Tous ces fleuves descendus dans les dernières œuvres ne sont pas sans signification. À l’exception de La Chasse au météore — où pourtant la ville est « baignée des eaux claires du Potomac » —, dans tous les romans posthumes coulent des fleuves : le Canal du Beagle, autre Styx, dans En Magellanie[2] ; le Danube dans Storitz ; les rivières, les lacs et le Yukon dans Le Volcan d’or ; et enfin dans Le Beau Danube jaune, la descente complète du Danube, de sa source à son embouchure. Bouche terminale, Kilia, qui donne son prénom au héros : Ilia K. de K/ilia.
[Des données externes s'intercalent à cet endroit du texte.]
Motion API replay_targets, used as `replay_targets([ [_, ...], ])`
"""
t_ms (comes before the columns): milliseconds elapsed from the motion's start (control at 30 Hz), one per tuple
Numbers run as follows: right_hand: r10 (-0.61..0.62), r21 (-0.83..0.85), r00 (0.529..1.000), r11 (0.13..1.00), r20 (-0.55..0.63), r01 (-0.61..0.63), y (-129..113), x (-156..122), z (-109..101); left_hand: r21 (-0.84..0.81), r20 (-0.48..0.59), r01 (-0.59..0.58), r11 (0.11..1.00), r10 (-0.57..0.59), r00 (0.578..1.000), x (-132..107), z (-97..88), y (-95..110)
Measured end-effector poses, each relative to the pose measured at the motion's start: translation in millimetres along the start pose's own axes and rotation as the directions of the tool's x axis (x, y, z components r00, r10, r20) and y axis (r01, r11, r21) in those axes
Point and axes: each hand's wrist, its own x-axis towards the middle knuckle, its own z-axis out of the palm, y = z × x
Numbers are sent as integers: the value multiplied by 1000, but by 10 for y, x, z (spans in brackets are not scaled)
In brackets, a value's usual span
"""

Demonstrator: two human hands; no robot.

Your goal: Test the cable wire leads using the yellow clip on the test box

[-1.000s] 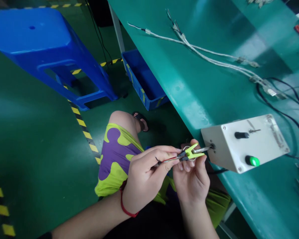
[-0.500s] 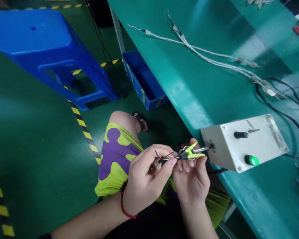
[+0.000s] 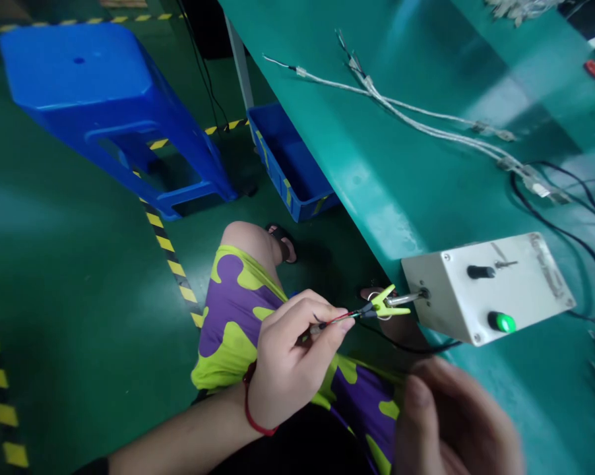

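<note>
My left hand (image 3: 290, 359) pinches a thin cable (image 3: 333, 321) with red and black wires, its end clamped in a yellow-green clip (image 3: 387, 303). The clip sits on a metal shaft sticking out of a white box (image 3: 490, 290) with a black knob and a green button. My right hand (image 3: 456, 422) is low and near the camera, blurred, away from the clip, fingers loosely curled with nothing seen in them.
The white box rests on the edge of a green bench (image 3: 426, 132) that carries pale cables (image 3: 426, 119) and black leads (image 3: 564, 218). On the floor stand a blue stool (image 3: 109, 112) and a blue bin (image 3: 287, 158). Yellow-black tape marks the floor.
My right hand has let go of the clip and dropped down toward the camera. The left hand still holds the cable at the clip.
</note>
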Motion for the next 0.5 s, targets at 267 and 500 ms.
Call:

Fleuves, symboles de la vie, qui, dans le cas du Danube, aboutit à la Mer Noire, couleur de mort.

Pendant cette descente, un spectateur, un « voyeur », dévore des yeux le spectacle. Ce personnage passif, M. Jaeger, n’est-ce pas l’écrivain lui-même qui, avant sa mort, accumule ces dernières visions, en « chasseur » (Jaeger, chasseur en allemand) d’images ? D’ailleurs, le nom de Jaeger peut aussi se lire comme l’anagramme de Verne, à deux lettres près : JaEgER-JvERnE. Le brave Krusch, lucide pour une fois, soupçonne l’observateur Jaeger de cette activité littéraire :

« M. Jaeger ne s’ennuyait pas un instant. Il s’intéressait de plus en plus à ce qu’il voyait, surtout en ce qui concernait la navigation fluviale. Ilia Krusch se demandait même s’il ne préparait pas quelque travail sur ce sujet, où seraient traitées toutes les questions relatives à la batellerie (…), et n’était-ce pas, en somme, le but de son voyage ?…
Et, comme Ilia Krusch le pressentait à cet égard :
« Il y a quelque chose comme cela, répondit-il en souriant. » (ch. XIV)
  1. voir O. Dumas, « Un roman ironique inédit, Le Beau Danube jaune », BSJV no 84, pp. 4-5
  2. Voir O. Dumas, « La nuit du Kaw-djer dans la barque du Kharon », BSJV no 77, pp. 19-20.